> TO DO
Once the line with "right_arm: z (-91" is found in the data, output it and each following line exactly, up to and including the line with "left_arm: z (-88", and nothing before or after.

◆ ◆ ◆

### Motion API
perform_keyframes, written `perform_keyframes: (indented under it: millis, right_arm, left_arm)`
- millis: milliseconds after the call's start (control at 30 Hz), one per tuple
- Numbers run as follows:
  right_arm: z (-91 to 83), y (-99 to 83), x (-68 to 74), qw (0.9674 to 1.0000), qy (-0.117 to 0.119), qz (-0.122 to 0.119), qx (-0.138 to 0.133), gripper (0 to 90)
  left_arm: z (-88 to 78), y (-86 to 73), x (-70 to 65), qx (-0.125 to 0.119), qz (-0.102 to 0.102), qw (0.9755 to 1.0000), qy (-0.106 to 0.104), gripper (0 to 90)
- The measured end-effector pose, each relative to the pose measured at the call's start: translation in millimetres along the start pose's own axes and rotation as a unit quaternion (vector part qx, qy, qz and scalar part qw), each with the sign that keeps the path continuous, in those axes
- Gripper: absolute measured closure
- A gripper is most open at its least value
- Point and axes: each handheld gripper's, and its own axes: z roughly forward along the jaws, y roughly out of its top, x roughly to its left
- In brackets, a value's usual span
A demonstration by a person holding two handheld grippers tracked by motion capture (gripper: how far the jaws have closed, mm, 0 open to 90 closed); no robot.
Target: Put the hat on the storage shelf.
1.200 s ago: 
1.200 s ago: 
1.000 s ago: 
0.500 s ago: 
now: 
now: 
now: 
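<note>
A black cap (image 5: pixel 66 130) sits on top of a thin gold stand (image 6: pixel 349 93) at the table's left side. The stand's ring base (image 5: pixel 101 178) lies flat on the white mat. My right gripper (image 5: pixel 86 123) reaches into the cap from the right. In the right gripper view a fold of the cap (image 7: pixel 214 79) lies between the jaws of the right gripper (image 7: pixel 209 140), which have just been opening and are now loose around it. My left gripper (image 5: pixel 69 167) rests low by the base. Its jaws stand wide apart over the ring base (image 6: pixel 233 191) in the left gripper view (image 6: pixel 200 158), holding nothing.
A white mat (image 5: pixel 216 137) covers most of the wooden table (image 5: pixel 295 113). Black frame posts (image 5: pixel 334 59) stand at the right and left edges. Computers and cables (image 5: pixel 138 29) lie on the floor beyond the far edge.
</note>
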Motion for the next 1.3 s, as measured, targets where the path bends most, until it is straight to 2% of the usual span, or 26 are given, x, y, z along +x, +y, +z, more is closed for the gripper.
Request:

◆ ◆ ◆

> WRITTEN ANSWER
  right_arm: z (-91 to 83), y (-99 to 83), x (-68 to 74), qw (0.9674 to 1.0000), qy (-0.117 to 0.119), qz (-0.122 to 0.119), qx (-0.138 to 0.133), gripper (0 to 90)
  left_arm: z (-88 to 78), y (-86 to 73), x (-70 to 65), qx (-0.125 to 0.119), qz (-0.102 to 0.102), qw (0.9755 to 1.0000), qy (-0.106 to 0.104), gripper (0 to 90)

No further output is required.